Y en cuanto a los daños traumatológicos, sólo podemos tener por acreditada la existencia de dolor producido por el accidente, sin que las cantidades que se solicitan por la parte actora, derivadas de todas y cada una de las lesiones descritas por el perito en su informe, hayan podido entenderse acreditadas por cuanto ya hemos dejado expuesto.

A la vista de cuanto antecede y siguiendo como criterio orientador el baremo establecido en el anexo del Real Decreto Legislativo 8/2004, de 29 de octubre , por el que se aprueba el Texto Refundido de la Ley sobre Responsabilidad Civil y Seguro en la Circulación de Vehículos a Motor, en su última actualización efectuada en el año 2006, debemos fijar, respecto a los daños oftalmológicos, por los días impeditivos (74 días), la cantidad de 3.628,22 euros, y por los días no impeditivos (269 días), la cantidad de 7.101,6 euros; y respecto de los daños traumatológicos y, en concreto, el dolor, a la vista de cuanto hemos argumentado en el Fundamento anterior y teniendo en cuenta el insuficiente sustento probatorio de los mismos, la Sala considera prudente fijar una indemnización por importe de 3.000 euros.

En total, se fija una indemnización por importe de 13.729,82 euros, cantidad que se fija como deuda de valor y, por tanto, actualizada a la fecha de dictarse la presente sentencia.

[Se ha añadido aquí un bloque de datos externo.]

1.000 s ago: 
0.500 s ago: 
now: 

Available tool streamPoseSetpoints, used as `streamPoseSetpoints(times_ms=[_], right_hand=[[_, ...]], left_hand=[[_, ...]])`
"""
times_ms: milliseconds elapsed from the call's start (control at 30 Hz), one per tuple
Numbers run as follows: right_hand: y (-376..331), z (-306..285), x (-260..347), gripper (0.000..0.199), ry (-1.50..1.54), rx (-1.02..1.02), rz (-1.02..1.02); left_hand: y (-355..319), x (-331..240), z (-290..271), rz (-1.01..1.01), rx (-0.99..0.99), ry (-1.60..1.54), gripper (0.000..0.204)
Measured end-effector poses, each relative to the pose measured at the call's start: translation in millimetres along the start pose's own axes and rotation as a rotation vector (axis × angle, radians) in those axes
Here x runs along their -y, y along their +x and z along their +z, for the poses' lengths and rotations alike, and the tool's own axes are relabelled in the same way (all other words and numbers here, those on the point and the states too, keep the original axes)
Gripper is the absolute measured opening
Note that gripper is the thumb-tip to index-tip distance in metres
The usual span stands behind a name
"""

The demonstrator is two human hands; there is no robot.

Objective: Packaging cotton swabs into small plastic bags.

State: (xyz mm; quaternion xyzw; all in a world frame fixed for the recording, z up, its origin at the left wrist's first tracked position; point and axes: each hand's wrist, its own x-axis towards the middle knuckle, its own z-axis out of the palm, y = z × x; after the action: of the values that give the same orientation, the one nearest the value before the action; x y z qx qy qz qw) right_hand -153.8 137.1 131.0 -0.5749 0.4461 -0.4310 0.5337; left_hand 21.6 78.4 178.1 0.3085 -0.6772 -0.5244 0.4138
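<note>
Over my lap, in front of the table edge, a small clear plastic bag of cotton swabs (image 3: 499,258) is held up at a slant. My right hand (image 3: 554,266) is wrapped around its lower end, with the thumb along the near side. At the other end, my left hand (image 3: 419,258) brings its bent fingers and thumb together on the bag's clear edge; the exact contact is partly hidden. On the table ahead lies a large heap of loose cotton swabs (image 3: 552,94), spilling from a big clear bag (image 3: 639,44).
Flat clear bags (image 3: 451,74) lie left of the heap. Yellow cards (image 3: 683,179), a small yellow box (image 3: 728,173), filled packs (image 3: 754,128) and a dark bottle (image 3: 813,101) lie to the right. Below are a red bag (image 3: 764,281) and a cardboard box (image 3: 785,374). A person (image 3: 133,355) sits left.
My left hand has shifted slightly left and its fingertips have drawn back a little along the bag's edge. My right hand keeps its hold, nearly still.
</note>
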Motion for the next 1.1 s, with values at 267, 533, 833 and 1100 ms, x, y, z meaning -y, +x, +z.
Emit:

DÉCIMO: De conformidad con el art. 139.1 de la Ley de la Jurisdicción Contencioso Administrativa de 1998 , no se hace un especial pronunciamiento sobre las costas procesales causadas en esta instancia, al no apreciarse temeridad ni mala fe en ninguna de las partes.

Fallo

Que ESTIMANDO PARCIALMENTE el presente recurso contencioso administrativo nº 657/03, interpuesto por la Procurador de los Tribunales doña María Jesús Martín López, en nombre y representación de doña Alejandra , contra la desestimación presunta por silencio de la reclamación por responsabilidad patrimonial de la Administración Sanitaria presentada ante el IMSALUD, con fecha 30 de mayo de 2002, por hechos acaecidos en el Hospital Niño Jesús de Madrid, DEBEMOS ANULAR Y ANULAMOS dicha resolución por no ser ajustada al ordenamiento jurídico y, en su lugar, debemos reconocer y reconocemos el derecho de la actora a que se le abone una indemnización de 13.729,82 euros, cantidad que no devengará más intereses que los previstos en el art. 106 LJ .

No ha lugar a la imposición de las costas procesales causadas en esta instancia.

Así, por esta nuestra sentencia, juzgando, lo pronunciamos, mandamos y firmamos.

PUBLICACION: Leída y publicada que ha sido la anterior sentencia en el mismo día de su fecha por la Iltma. Sra. Magistrada Dª Angeles Huet de Sande, Ponente que ha sido para la resolución del presente recurso contencioso administrativo, estando celebrando audiencia pública esta Sección, de lo que, como Secretaria de la misma, doy fe.